*Exercise directions*:
Copy the data exactly from the line that contains "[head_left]" through the line that contains "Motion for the", keeping both end lines and leaving out everything else.

*Material provided*:
== Segment start ==
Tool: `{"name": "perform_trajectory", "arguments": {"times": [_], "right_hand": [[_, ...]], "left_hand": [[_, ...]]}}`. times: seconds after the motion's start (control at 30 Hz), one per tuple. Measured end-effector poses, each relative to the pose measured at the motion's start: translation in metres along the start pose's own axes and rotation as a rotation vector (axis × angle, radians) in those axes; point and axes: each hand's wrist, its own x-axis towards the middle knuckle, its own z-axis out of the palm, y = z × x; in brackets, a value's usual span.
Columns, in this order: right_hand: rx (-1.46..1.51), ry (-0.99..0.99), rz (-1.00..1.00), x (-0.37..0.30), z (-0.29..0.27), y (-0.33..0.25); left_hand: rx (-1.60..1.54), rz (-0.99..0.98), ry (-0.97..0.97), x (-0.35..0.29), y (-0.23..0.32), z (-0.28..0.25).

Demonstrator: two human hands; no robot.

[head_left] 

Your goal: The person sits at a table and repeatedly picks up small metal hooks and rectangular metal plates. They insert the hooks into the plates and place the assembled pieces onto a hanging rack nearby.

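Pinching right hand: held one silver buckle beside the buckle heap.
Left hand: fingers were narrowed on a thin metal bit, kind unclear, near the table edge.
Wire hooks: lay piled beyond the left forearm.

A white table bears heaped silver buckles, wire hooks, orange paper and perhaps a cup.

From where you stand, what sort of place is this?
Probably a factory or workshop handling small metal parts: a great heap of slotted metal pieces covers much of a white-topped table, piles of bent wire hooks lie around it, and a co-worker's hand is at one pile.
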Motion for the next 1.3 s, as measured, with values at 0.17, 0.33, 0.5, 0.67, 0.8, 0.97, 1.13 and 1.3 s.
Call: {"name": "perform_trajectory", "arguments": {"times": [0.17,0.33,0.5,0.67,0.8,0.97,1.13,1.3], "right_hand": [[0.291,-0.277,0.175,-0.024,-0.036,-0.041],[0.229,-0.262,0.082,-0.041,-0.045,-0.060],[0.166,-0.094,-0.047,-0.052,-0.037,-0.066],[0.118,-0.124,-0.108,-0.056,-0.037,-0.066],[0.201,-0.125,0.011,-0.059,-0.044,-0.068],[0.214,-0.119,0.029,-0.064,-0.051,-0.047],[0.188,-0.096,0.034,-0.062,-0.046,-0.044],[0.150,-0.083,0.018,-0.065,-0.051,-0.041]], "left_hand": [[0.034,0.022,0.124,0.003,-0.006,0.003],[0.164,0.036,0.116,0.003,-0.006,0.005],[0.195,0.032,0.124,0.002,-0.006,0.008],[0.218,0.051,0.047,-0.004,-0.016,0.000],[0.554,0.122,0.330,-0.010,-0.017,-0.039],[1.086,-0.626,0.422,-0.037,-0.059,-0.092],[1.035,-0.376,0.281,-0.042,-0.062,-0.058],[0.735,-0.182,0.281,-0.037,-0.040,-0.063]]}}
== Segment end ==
*Solution to the exercise*:
[head_left] 

Your goal: The person sits at a table and repeatedly picks up small metal hooks and rectangular metal plates. They insert the hooks into the plates and place the assembled pieces onto a hanging rack nearby.

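Pinching right hand: held one silver buckle beside the buckle heap.
Left hand: fingers were narrowed on a thin metal bit, kind unclear, near the table edge.
Wire hooks: lay piled beyond the left forearm.

A white table bears heaped silver buckles, wire hooks, orange paper and perhaps a cup.

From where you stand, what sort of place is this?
Probably a factory or workshop handling small metal parts: a great heap of slotted metal pieces covers much of a white-topped table, piles of bent wire hooks lie around it, and a co-worker's hand is at one pile.
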Motion for the next 1.3 s, as measured, with values at 0.17, 0.33, 0.5, 0.67, 0.8, 0.97, 1.13 and 1.3 s.

There is nothing more to the exercise.